- Born: Philip Geoffrey Saffman 19 March 1931 Leeds, England
- Died: 17 August 2008 (aged 77) Los Angeles
- Education: Roundhay School; University of Cambridge;
- Known for: Saffman lift; Saffman turbulence; Saffman–Taylor finger; Saffman–Delbrück model; Vortex dynamics;
- Spouse: Ruth Arion ​(m. 1954)​
- Awards: Otto Laporte Award (1994); FRS (1988);
- Scientific career
- Fields: Fluid dynamics; Fluid mechanics;
- Workplaces: California Institute of Technology; Royal Air Force; University of Cambridge; King's College London;
- Doctoral advisor: George Batchelor
- Doctoral students: Francis Bretherton

= Philip Saffman =

British mathematician (1931–2008)

Philip Geoffrey Saffman FRS (19 March 1931 – 17 August 2008) was a mathematician and the Theodore von Kármán Professor of Applied Mathematics and Aeronautics at the California Institute of Technology.

==Education and early life==
Saffman was born to a Jewish family in Leeds, England, and educated at Roundhay School and Trinity College, Cambridge which he entered aged 15. He received his Bachelor of Arts degree in 1953, studied for Part III of the Cambridge Mathematical Tripos in 1954 and was awarded his PhD in 1956 for research supervised by George Batchelor.

==Career and research==
Saffman started his academic career as a lecturer at the University of Cambridge, then joined King's College London as a Reader. Saffman joined the Caltech faculty in 1964 and was named the Theodore von Kármán Professor in 1995. According to Dan Meiron, Saffman "really was one of the leading figures in fluid mechanics," and he influenced almost every subfield of that discipline. He is known (with his co-author Geoffrey Ingram Taylor) for the Saffman–Taylor instability in viscous fingering of fluid boundaries, a phenomenon important for its applications in enhanced oil recovery, and for the Saffman–Delbrück model of protein diffusion in membranes which he published with his Caltech colleague and Pasadena neighbour Max Delbrück. He made important contributions to the theory of vorticity arising from the motion of ships and aircraft through water and air; his work on wake turbulence led the airlines to increase the minimum time between takeoffs of aircraft on the same runway. Saffman also studied the flow of spheroidal particles in a fluid, such as bubbles in a carbonated beverage or corpuscles in blood; his work overturned previous assumptions that inertia was an important factor in these particles' motion and showed instead that Non-Newtonian properties of fluids play a significant role.
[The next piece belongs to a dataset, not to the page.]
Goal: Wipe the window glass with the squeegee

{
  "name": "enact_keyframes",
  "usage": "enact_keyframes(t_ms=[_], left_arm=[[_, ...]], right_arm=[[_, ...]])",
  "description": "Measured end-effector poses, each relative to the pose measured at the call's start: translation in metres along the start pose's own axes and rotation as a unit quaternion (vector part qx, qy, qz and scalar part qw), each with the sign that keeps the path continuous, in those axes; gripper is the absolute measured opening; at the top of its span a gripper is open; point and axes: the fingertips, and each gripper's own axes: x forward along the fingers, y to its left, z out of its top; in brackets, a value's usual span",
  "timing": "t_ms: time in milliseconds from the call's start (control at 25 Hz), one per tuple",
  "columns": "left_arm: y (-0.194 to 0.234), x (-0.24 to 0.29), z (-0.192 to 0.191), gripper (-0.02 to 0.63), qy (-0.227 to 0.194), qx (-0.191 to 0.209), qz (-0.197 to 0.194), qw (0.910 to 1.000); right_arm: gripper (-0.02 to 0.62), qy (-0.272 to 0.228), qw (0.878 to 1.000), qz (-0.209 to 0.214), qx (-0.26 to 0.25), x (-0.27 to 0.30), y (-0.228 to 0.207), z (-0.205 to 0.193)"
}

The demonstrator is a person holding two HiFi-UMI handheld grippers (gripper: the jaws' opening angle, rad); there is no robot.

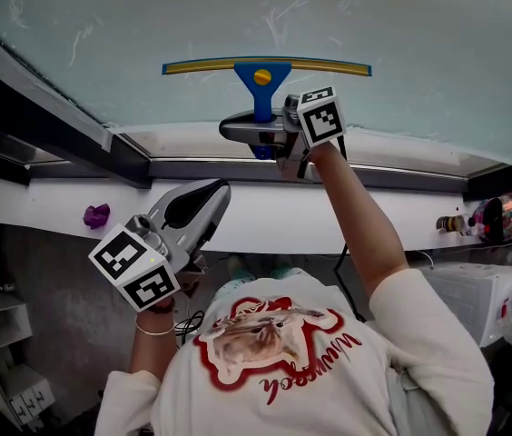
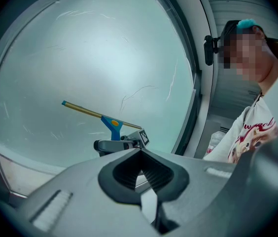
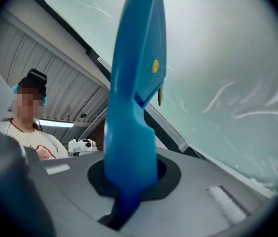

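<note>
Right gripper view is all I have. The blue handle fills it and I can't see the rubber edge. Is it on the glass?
Observer: Looks so. In the head view, the squeegee blade spans left to right against the window glass, with the right tool clamped on its handle.
Operator: Left tool?
Observer: The left tool is down by the white ledge, shut, with nothing in it.
Operator: Anything on that ledge?
Observer: A small purple lump near its left end.
</note>
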Motion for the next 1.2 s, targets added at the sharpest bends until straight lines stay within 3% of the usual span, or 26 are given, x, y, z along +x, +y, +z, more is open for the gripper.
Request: enact_keyframes(t_ms=[1200], left_arm=[[0.003,-0.004,-0.005,0.001,-0.005,-0.008,0.019,0.9998]], right_arm=[[0.044,-0.002,0.999,0.014,0.039,-0.004,-0.021,-0.032]])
Along with his many research papers, Saffman wrote a book, Vortex Dynamics, surveying a field to which he had been a principal contributor. Russel E. Caflisch writes that "This book should be read by everyone interested in vortex dynamics or fluid dynamics in general."

==Awards and honours==
Saffman was elected a Fellow of the American Academy of Arts and Sciences and a Fellow of the Royal Society in 1986, and the recipient of the American Physical Society's Otto Laporte Award. His nomination for the Royal Society reads:

==Personal life==
Saffman was survived by his wife (Ruth Arion whom he married in 1954), three children (Mark, Louise, Emma), and eight grandchildren (Timothy, Gregory, Rae, Jenny, Nadine, Aaron, Miriam, Alexandra and Andrey).